### TASK GOAL:
Each line below that includes the word "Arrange" adds one to the count; give that count and nothing else.
○ ○ ○
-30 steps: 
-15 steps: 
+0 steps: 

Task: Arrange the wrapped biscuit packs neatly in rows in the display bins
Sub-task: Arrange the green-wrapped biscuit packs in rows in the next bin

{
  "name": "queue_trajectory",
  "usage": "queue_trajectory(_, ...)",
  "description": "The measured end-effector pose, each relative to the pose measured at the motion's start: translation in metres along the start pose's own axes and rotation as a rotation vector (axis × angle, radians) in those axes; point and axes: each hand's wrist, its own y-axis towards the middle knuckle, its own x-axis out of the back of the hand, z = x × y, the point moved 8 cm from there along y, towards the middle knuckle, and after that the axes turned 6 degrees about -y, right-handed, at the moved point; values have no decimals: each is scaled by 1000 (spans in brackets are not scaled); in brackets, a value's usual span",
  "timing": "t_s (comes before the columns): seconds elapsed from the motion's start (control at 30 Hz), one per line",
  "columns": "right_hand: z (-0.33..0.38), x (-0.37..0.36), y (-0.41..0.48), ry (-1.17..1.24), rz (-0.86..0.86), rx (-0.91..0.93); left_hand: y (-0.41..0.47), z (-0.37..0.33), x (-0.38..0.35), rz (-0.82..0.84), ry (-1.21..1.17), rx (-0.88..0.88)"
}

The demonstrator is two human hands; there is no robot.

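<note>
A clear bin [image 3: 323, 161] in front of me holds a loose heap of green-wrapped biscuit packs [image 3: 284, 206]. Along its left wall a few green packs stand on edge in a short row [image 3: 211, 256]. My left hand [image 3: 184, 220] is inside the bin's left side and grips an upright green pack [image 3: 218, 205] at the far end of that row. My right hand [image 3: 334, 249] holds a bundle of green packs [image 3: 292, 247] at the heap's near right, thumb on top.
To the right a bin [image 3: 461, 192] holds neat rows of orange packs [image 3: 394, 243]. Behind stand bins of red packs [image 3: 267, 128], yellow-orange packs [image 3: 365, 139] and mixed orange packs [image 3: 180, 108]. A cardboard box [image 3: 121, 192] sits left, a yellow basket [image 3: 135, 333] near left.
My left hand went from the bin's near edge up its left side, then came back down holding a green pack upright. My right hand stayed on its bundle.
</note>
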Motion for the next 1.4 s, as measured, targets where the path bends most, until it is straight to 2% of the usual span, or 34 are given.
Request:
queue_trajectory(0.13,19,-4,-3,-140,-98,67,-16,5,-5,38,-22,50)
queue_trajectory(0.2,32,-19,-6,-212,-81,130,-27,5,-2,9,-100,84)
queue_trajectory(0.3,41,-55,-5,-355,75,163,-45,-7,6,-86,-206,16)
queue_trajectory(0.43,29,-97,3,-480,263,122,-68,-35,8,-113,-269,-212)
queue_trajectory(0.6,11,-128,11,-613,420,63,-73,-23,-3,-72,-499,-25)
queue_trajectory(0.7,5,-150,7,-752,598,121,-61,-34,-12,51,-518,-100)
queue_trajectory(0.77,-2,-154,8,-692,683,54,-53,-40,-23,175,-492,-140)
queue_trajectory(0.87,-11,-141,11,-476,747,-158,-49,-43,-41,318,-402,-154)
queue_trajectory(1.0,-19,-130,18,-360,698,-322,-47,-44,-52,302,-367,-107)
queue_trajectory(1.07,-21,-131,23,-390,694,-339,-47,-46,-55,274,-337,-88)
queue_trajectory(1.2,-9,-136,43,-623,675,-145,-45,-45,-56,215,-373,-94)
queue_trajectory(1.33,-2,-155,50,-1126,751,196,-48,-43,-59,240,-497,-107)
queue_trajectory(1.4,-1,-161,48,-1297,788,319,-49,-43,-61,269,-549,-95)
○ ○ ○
### SOLUTION TO THE EXERCISE:
2